Friday, June 6, 2025

Album Review: Bereft - Lands

Blackened sludge metal out of Madison, WI to give voice to a once sacred, now defiled and ravaged terrain, Bereft play a deeply atmospheric hybrid of black metal and sludge metal, placing them in a uniquely crushing category of extreme metal with other chimeric monstrosities like Stone Titan and Chicago’s own Lord Mantis (circa their 2017 LP Lands- the subject of this write up). Think Agalloch meets Baroness, with all the aspirational and uplifting parts sucked out and replaced by earth-cracking, tarry guitar dirges and despair-inducing primal howls. This is bleak, acerbic, and enveloping metal music that is as compelling as it is desolate... and it’s pretty fackin' desolate. Lands is Bereft’s second album and first with Prosthetic Records. Brace yourself for the leviathanic “We Wept” with its lumbering, impossibly heavy bass which collides with knotted guitar dirges under pained howls and other vocal lamentations before exploding into a fury of tremolo-picking and ruthless blast beats, “The Ritual” which leads in with Agalloch-esc ambient guitars before unfurling into weighty funeral march with an ever-quickening tempo which ramps up into a tug-of-war between swampy mid-tempo chords and a dissonant stomp of blast beats and demonic guitars, and (lastly) the devastating fourteen minute closer, “Waning Light” with its gargantuan, rolling riffs that produce the auditory sensation of being swallowed in the yawning mow of a tremor with brief reprieves of rippling ethereal guitars to break the filthy, clausterphobic tension. This land isn't your land, this land isn't my land, this land belongs to the dead. 

We can rebuild your record collection... make it better, faster, stronger, and heavy as fuck (Prosthetic Records)

Wednesday, June 4, 2025

Album Review: Lowe Cellar - TAGU

I always appreciate it when post-hardcore bands approach each song like it's an abstract art piece, and that's where I think Seattle's Lowe Cellar is coming from on their LP, TAGU. Every lyric, every riff, and each gripping groove is meant to exhaust your interpretive dexterity and pull you into a resonant headspace with as much depth to be explored as the Earth's Lithosphere. Lowe Cellar often sounds potent and dire without giving way to overt aggression or tipping the scales into sheer chaos, preferring to build elaborate continuities of tension with unexpected payoffs that are as sweetly melancholy as an unturned sundae left out in the rain. While maintaining a protracted distance from direct expressions of mood and social observances, they meticulously nurture a ripe intellectual peat from which elucidatory explorations may blossom- they can really write a hook too! As much as Lowe Cellar take after hyper-expressive and adventurous emo bands and burning-heart Prometheans like Cursive and mewithoutYou, there is also a playful elasticity to them that I would hazard to attribute to some preoccupation with Built to Spill, as well as a fundamental pop orientation that is roughly aligned with '90s indie jangle jockeys like The Posies and Velvet Crush.
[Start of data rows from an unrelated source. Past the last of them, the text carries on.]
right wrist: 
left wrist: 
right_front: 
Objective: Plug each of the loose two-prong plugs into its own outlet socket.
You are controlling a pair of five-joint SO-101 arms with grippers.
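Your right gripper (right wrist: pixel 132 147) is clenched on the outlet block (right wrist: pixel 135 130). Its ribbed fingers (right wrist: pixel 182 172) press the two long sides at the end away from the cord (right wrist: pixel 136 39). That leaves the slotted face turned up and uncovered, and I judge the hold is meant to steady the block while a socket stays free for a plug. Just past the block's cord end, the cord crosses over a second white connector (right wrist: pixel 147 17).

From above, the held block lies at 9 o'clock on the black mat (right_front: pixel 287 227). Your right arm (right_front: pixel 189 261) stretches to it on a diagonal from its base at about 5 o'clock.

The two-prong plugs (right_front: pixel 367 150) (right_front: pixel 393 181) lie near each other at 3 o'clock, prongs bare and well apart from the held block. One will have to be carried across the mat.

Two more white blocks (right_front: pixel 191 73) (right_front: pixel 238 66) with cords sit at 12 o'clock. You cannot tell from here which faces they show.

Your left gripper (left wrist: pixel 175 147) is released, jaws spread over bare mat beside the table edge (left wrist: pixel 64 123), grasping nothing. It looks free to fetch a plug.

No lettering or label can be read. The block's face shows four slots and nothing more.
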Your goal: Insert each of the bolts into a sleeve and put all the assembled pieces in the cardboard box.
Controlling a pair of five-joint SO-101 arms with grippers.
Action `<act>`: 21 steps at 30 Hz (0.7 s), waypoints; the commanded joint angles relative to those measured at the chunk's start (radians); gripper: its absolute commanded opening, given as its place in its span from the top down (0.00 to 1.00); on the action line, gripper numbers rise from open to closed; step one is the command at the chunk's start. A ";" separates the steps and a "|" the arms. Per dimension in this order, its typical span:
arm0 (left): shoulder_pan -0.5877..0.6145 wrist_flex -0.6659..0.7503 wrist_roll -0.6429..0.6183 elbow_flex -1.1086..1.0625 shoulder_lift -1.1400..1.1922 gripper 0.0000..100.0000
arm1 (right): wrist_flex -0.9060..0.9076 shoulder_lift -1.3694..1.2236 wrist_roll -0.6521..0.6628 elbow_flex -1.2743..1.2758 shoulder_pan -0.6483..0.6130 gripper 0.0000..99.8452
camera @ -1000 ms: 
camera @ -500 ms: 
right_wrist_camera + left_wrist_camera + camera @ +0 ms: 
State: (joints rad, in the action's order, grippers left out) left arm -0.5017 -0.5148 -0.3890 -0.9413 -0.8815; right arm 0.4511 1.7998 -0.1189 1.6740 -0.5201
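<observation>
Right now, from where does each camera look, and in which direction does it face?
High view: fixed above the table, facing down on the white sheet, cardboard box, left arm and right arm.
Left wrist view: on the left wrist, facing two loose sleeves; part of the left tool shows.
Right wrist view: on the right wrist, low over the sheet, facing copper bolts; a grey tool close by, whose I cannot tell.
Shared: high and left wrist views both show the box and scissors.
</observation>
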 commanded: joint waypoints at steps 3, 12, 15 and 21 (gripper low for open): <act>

That is to say, that as much as these guys get into their own heads on this record (and help you draw into your own), they never shrink so far away from the light of accessibility that they eschew enjoyability for the purely evokative. 

Not as much of a pariah as you'd think (Outcast Tapes Infirmary).

Tuesday, June 3, 2025

Album Review: Batuqueiros e Sua Gente with Douglas Germano - Partido Alto

It's getting to feel more and more like summer in my zone of the Midwest, and it's got me in the mood for some samba- particularly singer and composer Douglas Germano's 2021 collaboration with Batuqueiros e Sua Gente, literally titled after the style of samba to be found on their record, ie Partido Alto. It's generally a nectarous ensemble of spritely and spiritedly animated tracks characterized by bustling rhythms, cavorting percussion lines, trading call-and-response melodic choral cues, and the overwhelming sense that you've just stumbled upon the most fabulous block party of your otherwise parochial existence. From what I understand, the record is felicitous in its reproduction of the styles of samba that were popularized in Brazil during the '70s, but I wouldn't have known that just from hearing the record, as it feels very fresh and unburdened by nostalgia or any covetousness for a bygone era, instead representing a fashionaly conscious if almost timeless party record, steeped in the culture and dignified history of Latin America as it manifests in the modern day. That's more or less what you want from a record like Partico Alto, honestly- something that you can listen to anytime, and every time feels just as rich as the first. 

Sunday, June 1, 2025

Album Review: Cime - The Cime Interdisciplinary Music Ensemble

When it comes to punk-jazz hybrids, the obvious and best example that comes to mind is Naked City. However, I wouldn't make this comparison to California's Cime too hastily. Not because I don't think the latter isn't of the same caliber or quality but due, in my opinion, to Cime representing an entirely different approach to the concept at its core- for starters, I don't think Naked City ever bore their souls on any record like Cime does on The Cime Interdisciplinary Music Ensemble (despite what you might think based on their name). The lyrics on Cime's six track LP (and before you say to yourself, "Six tracks? Is that really an LP?," note that the full runtime is 56 minutes in length), are delivered in such a raw and unfiltered manner that you'd swear they were peeled from vocalist Monty Cime's spirit like loose pieces of birch bark, before combusting on the heft of their breath like a burnt offering. The declining state of the American polity- spiritually, psychologically, morally, and artistically- is raised like the rifles of a firing squad whose imminent volley- daily indignities, constant scams, the raising of false idols, and general hostility to group's self-evident queerness- are reconciled by the band as inevitable, even if unjust, and acknowledged in light of faith in the fact that a broken body does not make a broken spirit. What's remarkable about the Cime Ensemble on this record, is not necessarily how they articulate their pain, but rather the joy that is expressed in the face of such destructive reverberations- a facet that unequivocally qualifies them as unique amongst punk-jazz hybrids, is that the focal points of dissonance and despair are communicated topically, while the real flesh of the compositions- drawing from traditions of Latin, fusion, lounge, and even some classically baroque genera of the jazz form- commit to a jubilee of transformative triumph, recasting the strife they feel into a bountiful current of ebullience. In rising to the challenges of this era with such elation, the group proves that you can only be brought as low as you yourself allow your spirit to be corrupted by the fallen state of your surroundings. 

Reach for the Skyline.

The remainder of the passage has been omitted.